• [REQUIREMENT]
While reading through the material below, copy each line that holds the word "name".

• [DATA PROVIDED]

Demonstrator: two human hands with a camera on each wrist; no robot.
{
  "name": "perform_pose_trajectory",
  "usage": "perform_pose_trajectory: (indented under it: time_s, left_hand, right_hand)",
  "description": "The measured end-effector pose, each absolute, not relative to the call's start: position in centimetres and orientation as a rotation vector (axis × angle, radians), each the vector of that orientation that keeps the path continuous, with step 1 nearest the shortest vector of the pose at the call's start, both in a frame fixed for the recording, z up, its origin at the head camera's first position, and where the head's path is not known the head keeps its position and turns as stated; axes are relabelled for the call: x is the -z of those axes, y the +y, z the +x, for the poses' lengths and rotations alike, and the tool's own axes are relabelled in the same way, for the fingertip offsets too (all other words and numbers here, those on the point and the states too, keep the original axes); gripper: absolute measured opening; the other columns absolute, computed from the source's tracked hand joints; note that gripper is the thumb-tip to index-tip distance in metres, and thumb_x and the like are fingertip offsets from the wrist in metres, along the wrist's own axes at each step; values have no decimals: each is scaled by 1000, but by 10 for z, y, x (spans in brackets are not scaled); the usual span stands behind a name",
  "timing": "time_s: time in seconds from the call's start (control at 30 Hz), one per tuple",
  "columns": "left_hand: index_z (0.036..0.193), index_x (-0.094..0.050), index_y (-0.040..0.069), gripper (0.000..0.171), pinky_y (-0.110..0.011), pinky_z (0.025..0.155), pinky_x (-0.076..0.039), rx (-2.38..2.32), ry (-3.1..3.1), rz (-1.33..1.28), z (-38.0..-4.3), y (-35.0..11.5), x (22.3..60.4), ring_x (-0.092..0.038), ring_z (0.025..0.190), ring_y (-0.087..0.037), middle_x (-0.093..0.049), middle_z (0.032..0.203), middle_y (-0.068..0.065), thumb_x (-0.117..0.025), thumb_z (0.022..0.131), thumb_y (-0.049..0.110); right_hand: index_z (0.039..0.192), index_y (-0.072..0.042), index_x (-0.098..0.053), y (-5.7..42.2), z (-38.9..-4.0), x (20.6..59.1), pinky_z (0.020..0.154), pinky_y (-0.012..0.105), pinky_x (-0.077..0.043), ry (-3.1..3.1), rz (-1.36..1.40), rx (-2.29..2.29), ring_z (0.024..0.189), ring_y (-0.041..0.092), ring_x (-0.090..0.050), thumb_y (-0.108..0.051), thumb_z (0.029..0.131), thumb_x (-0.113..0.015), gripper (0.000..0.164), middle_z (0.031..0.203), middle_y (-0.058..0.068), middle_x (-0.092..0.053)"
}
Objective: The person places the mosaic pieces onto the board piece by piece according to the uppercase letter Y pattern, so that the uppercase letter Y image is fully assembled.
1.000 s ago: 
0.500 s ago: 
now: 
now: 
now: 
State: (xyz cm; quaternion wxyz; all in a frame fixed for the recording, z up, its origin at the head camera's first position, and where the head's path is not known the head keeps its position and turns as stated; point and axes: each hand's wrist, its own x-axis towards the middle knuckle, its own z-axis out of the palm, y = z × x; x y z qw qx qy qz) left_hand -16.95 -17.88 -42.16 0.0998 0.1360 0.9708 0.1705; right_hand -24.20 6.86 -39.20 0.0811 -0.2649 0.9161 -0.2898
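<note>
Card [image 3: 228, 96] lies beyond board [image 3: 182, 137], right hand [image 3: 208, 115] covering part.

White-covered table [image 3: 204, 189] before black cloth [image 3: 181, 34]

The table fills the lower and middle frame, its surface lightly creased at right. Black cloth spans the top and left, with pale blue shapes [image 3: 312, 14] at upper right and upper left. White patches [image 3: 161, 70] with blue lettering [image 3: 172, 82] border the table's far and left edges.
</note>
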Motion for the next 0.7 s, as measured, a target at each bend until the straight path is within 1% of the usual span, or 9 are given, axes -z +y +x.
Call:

• [WRITTEN SOLUTION]
  "name": "perform_pose_trajectory",
  "description": "The measured end-effector pose, each absolute, not relative to the call's start: position in centimetres and orientation as a rotation vector (axis × angle, radians), each the vector of that orientation that keeps the path continuous, with step 1 nearest the shortest vector of the pose at the call's start, both in a frame fixed for the recording, z up, its origin at the head camera's first position, and where the head's path is not known the head keeps its position and turns as stated; axes are relabelled for the call: x is the -z of those axes, y the +y, z the +x, for the poses' lengths and rotations alike, and the tool's own axes are relabelled in the same way, for the fingertip offsets too (all other words and numbers here, those on the point and the states too, keep the original axes); gripper: absolute measured opening; the other columns absolute, computed from the source's tracked hand joints; note that gripper is the thumb-tip to index-tip distance in metres, and thumb_x and the like are fingertip offsets from the wrist in metres, along the wrist's own axes at each step; values have no decimals: each is scaled by 1000, but by 10 for z, y, x (spans in brackets are not scaled); the usual span stands behind a name",

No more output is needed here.